Problem description
Only the first line of the listing and the lines after it, up to and including the one containing "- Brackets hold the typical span", should be retyped exactly.
<<<<
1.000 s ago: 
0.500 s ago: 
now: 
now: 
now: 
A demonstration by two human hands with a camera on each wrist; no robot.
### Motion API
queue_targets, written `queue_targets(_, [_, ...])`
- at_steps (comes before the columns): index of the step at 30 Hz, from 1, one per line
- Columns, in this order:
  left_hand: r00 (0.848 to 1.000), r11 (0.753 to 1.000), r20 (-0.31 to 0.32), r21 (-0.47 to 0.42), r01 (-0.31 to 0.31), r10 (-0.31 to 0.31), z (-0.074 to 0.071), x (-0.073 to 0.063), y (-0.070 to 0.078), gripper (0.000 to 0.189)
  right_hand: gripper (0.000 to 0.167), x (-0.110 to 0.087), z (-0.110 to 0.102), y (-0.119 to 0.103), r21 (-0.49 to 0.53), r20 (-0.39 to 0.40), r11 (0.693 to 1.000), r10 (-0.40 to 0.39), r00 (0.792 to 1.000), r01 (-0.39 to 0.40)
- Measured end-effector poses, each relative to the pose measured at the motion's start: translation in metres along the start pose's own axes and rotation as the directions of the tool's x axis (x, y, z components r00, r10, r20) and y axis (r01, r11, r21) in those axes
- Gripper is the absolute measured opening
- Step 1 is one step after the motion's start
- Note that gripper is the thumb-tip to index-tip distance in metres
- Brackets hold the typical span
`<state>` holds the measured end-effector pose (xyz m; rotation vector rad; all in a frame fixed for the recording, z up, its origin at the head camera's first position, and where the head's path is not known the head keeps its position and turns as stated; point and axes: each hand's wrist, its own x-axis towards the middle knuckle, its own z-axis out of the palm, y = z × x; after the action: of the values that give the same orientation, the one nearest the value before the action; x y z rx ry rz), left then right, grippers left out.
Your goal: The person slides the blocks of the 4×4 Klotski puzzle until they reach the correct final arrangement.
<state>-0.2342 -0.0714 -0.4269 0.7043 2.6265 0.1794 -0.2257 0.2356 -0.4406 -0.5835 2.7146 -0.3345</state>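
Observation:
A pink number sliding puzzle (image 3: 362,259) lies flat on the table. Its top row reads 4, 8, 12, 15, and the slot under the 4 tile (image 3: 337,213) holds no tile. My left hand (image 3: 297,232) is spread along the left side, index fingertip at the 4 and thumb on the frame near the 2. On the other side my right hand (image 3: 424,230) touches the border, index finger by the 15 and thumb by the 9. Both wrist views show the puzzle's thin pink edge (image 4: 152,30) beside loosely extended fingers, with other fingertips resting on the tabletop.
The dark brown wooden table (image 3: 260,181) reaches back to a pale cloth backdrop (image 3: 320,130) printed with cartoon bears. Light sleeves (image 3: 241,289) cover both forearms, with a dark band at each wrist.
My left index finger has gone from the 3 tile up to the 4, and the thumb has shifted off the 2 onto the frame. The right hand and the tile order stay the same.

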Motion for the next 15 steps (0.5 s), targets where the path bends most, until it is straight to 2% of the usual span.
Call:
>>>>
Output
1.000 s ago: 
0.500 s ago: 
now: 
now: 
now: 
A demonstration by two human hands with a camera on each wrist; no robot.
### Motion API
queue_targets, written `queue_targets(_, [_, ...])`
- at_steps (comes before the columns): index of the step at 30 Hz, from 1, one per line
- Columns, in this order:
  left_hand: r00 (0.848 to 1.000), r11 (0.753 to 1.000), r20 (-0.31 to 0.32), r21 (-0.47 to 0.42), r01 (-0.31 to 0.31), r10 (-0.31 to 0.31), z (-0.074 to 0.071), x (-0.073 to 0.063), y (-0.070 to 0.078), gripper (0.000 to 0.189)
  right_hand: gripper (0.000 to 0.167), x (-0.110 to 0.087), z (-0.110 to 0.102), y (-0.119 to 0.103), r21 (-0.49 to 0.53), r20 (-0.39 to 0.40), r11 (0.693 to 1.000), r10 (-0.40 to 0.39), r00 (0.792 to 1.000), r01 (-0.39 to 0.40)
- Measured end-effector poses, each relative to the pose measured at the motion's start: translation in metres along the start pose's own axes and rotation as the directions of the tool's x axis (x, y, z components r00, r10, r20) and y axis (r01, r11, r21) in those axes
- Gripper is the absolute measured opening
- Step 1 is one step after the motion's start
- Note that gripper is the thumb-tip to index-tip distance in metres
- Brackets hold the typical span

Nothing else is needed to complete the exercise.